Writing articles for Hackaday, we see funny projects, and we see dangerous projects. It’s rare to find a project which combines the two. This one somehow manages to pull it off. [Outaspaceman] is familiar with LittleBits, but he’s just starting to learn Arduino programming. He completed the blink tutorial, but blinking an LED just wasn’t enough fanfare for the success of his first Arduino program. He connected the Arduino Mega’s LED output to a pair of LittleBits which then switch a servo between two positions. A bare servo wouldn’t be much fun, so [Outaspaceman] connected a tentacle and a small Swiss army knife. Yes, a knife.
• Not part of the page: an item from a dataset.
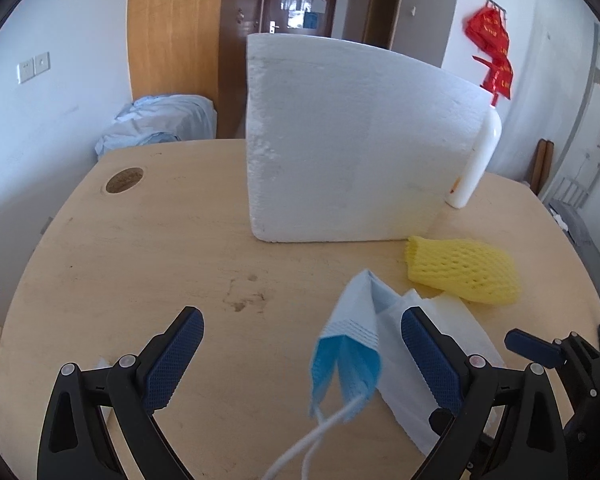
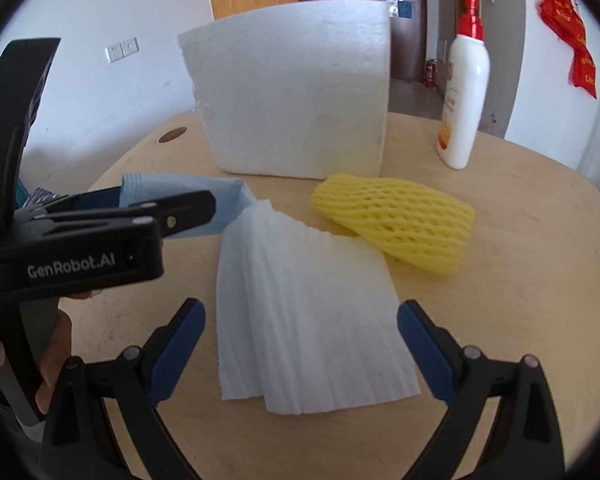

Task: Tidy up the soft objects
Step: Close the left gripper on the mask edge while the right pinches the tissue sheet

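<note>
While both claws, left [image 1: 300,344] and right [image 2: 300,340], gape wide, the wooden bench [image 1: 160,260] bears one pleated mask [image 1: 350,344], one ribbed tissue [image 2: 308,320], one yellow foam net [image 2: 396,224].

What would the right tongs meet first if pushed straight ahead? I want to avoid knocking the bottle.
Probably the white tissue sheet, lying on the table between the open right tongs. Beyond it stand the yellow foam net and the foam block; the bottle is off to the right.
</note>
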A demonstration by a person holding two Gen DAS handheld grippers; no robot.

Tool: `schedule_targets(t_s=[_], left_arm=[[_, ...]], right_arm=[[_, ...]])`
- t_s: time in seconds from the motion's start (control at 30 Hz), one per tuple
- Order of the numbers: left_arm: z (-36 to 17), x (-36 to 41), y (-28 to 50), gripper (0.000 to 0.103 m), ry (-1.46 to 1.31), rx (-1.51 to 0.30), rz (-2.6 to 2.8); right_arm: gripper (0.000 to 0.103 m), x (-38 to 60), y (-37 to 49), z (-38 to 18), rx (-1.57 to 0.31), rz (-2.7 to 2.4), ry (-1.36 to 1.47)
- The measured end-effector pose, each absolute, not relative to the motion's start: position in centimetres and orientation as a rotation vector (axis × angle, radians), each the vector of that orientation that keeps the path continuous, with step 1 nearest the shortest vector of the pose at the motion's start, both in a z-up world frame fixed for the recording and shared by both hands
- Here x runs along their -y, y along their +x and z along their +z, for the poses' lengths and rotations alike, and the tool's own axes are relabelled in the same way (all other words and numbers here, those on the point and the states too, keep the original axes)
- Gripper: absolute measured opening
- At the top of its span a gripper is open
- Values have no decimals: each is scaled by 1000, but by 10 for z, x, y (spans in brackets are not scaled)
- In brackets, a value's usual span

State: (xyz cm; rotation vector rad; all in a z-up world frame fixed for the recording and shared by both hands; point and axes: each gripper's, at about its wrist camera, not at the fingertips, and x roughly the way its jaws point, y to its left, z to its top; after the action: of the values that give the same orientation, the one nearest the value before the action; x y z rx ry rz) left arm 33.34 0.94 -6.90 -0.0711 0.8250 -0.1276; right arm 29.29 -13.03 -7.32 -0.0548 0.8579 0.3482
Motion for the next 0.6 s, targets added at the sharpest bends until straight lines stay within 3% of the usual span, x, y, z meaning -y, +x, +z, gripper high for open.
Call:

The tentacle in question is designed to be a finger puppet. There’s something about a tentacle waving a knife around that is so hilarious and absurd that we couldn’t help but laugh. We’re not alone apparently, as this video has gone viral with over 1 million views. It’s almost like a violent revenge of the most useless machine. For the technically curious, the tentacle’s seemingly random motion is analogous to that of the double pendulum.

Our readers will be happy to know that [Outaspaceman] has made it to the Arduino servo tutorial, and is now controlling the servo directly, no LittleBits needed. We just hope he has a good way to turn his creation off – without the need for stitches.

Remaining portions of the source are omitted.